And don't forget to check out my midday post, "Midday Update - Risk Still Pulling Back", if you missed it.
The internals today were modestly bearish with the exception that volume remains fairly light still with 953 million shares traded on the NYSE. We had a break above the 1 billion share market yesterday, but today we're right back to the upper end of the slow volume range we've been at for several weeks. It's possible a major top was registered yesterday, and the uptick in volume then helps contribute to that thesis, and today's slight decrease in volume may be because the market was correcting the sharp late day selloff from yesterday. We'll have to see. But it's clear that the internals of the market are not showing signs of strength at the moment, and when you add the fact that the higher risk indices are showing more weakness relative to the lower risk indices like I mentioned in my previous posts, then you have the signs of a market topping.
ELLIOTT WAVE PRINCIPLE (LEARN IT FREE HERE)
The S&P daily chart shows that after wave 1 down was complete in late May, the market has been undergoing a long and complex "combination" correction labeled WXY (Elliott Wave Tutorial, 5.1). Yesterday's high and reversal occurred at a good level for the bears at the 61.8% fibonacci level, a common retracement level for 2nd waves (Elliott Wave Tutorial, Section 8).
Also notice that the daily stochastics are starting to trend down with plenty of room to run from overbought territory. The bearish potential from current levels, with a stop just above yesterday's highs, remains a good trading opportunity for the bears to risk little and possibly gain a whole lot.
With the XLF in full bear mode at the moment, it paints a bearish picture for the stock market as a whole since I highly doubt the stock market can sustain any meaningful rally without financials participating.
RUSSELL 2000 and S&P 600 SMALL CAP DIVERGENCE
While many market divergences have been erased with this week's rally, some still remain in place. For instance, the XLF and the S&P Small Cap index have not exceeded their July/August highs with the rest of the market. But in comparing apples-to-apples, the S&P Small Cap's failure to make a new high is in conflict with the Russell 2000's new high made yesterday. So the small caps are mixed, and the financials and the S&P are mixed. This type of behavior doesn't mean tell us for certain that a stock market top is in, as we've sure learned the past couple weeks, but if a top is in fact in then this is the type of divergent behavior we'd like to see.
CURRENCIES (EWI FOREX SERVICES)
The daily euro count paints a very bearish picture ahead. The currency is currently in a wave C of 2 that should be wrapping up shortly (Elliott Wave Tutorial, 7.2, number 2). Although wave 2 does not appear complete on the smaller timeframes, it can finish at any time, and there's evidence to support that.

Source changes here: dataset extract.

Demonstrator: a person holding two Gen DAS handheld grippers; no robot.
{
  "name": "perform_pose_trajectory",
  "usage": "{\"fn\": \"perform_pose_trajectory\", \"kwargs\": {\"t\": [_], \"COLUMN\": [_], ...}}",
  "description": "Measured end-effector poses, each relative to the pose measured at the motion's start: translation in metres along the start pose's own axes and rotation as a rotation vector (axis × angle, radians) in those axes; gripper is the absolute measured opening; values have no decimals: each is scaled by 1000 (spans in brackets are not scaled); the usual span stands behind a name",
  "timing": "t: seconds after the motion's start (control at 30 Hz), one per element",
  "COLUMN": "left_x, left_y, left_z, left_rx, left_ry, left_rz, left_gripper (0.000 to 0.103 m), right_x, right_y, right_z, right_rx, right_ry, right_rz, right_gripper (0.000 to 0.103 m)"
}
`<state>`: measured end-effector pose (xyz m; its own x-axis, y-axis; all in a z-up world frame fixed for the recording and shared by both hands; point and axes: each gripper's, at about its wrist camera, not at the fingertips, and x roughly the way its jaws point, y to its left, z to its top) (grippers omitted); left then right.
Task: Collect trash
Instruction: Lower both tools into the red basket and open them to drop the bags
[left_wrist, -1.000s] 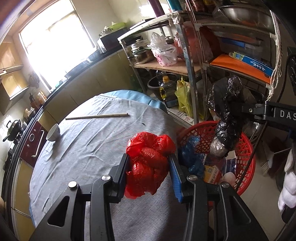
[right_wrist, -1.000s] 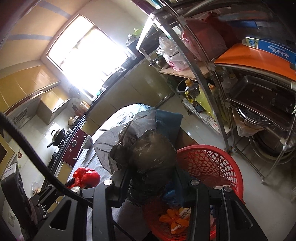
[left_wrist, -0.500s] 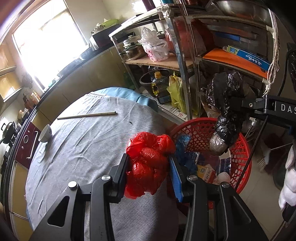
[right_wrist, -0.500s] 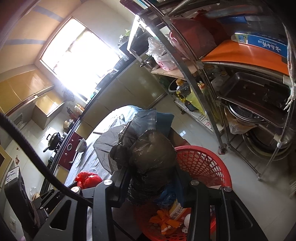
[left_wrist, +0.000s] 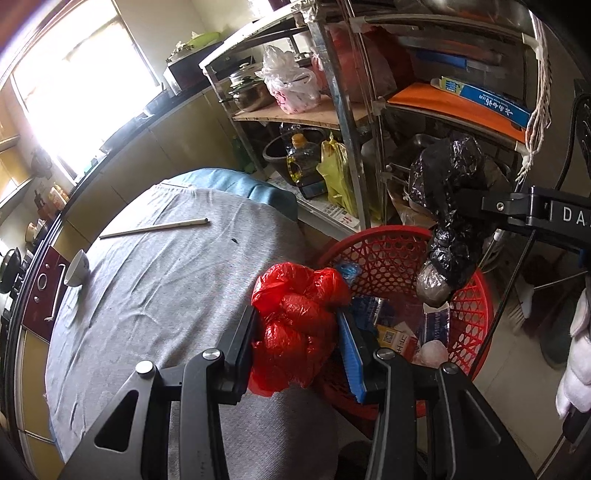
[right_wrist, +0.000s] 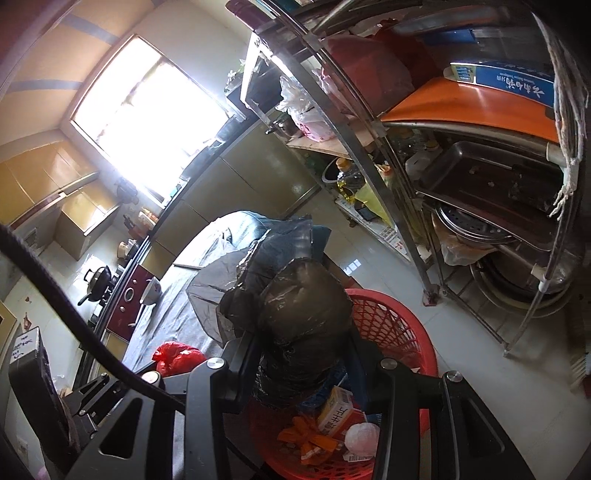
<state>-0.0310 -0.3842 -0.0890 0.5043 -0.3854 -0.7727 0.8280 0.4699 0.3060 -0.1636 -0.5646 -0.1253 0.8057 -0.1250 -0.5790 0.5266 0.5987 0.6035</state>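
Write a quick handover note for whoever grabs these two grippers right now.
Left gripper: shut on the red bag, at the table edge, just short of the red basket.
Right gripper: shut on the black bag, hanging over the basket.
Done: cartons and wrappers already lie in the basket.
Left: release both bags into it. Chopsticks and a bowl are on the table.
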Motion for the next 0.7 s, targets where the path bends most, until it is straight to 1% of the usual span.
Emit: {"fn": "perform_pose_trajectory", "kwargs": {"t": [0.37, 0.7], "left_x": [15, 31], "left_y": [-8, -10], "left_z": [0, 0], "left_rx": [6, 3], "left_ry": [37, 76], "left_rz": [-16, -43], "left_gripper": [44, 44], "right_x": [7, 23], "right_y": [-10, -16], "right_z": [-2, -7], "right_rx": [12, 19], "right_ry": [20, 60], "right_rz": [-13, -38], "right_gripper": [44, 44]}}
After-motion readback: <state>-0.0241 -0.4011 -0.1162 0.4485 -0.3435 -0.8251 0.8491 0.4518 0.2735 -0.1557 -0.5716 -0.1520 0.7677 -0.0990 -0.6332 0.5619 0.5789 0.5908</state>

For instance, the Daily RSI as charted above is at levels that it's achieved near tops in the past as you can see by the green markings on the above chart. Although the previous tops have been much smaller than what this wave count suggests, it still shows that the current extreme in the RSI is when price tends to top and reverse. And with the wave count projecting a large wave 3 about to start, any possible topping signs we get demands our attention.
This wave count and setup also coincides well with what's expected in stocks. The euro and stocks tend to move quite correlated to each other. And so it's encouraging to see two very bearish wave counts and setups in both equities and the euro at the same time.
Lastly, I just wanted to show the divergence in place between the British pound and euro agains the US dollar. You can see that the euro has been on fire lately and has well exceeded its August high along with most equity indices. However the British pound not only has not confirmed this new high in the euro, but also has not confirmed the euro's new September high it just put in, and has recently declined in a nice 5 wave impulse pattern (Elliott Wave Tutorial, 2.1) as discuess in today's midday post. See GBP/USD chart here.
So even currencies are setting up for a big fall, which in this case means a massive US dollar rally.
So the setups in the markets are there, we just need to wait for them to play out. The key for the bears is to soon get a sharp impulsive decline with a strong increase in volume to break down key levels which I'll discuss when the decline gets underway. Any continuation higher the rest of the week should just be temporary, and may mean a challenge of the 78.6% fibonacci retracement level surrounding 1180 in the S&P.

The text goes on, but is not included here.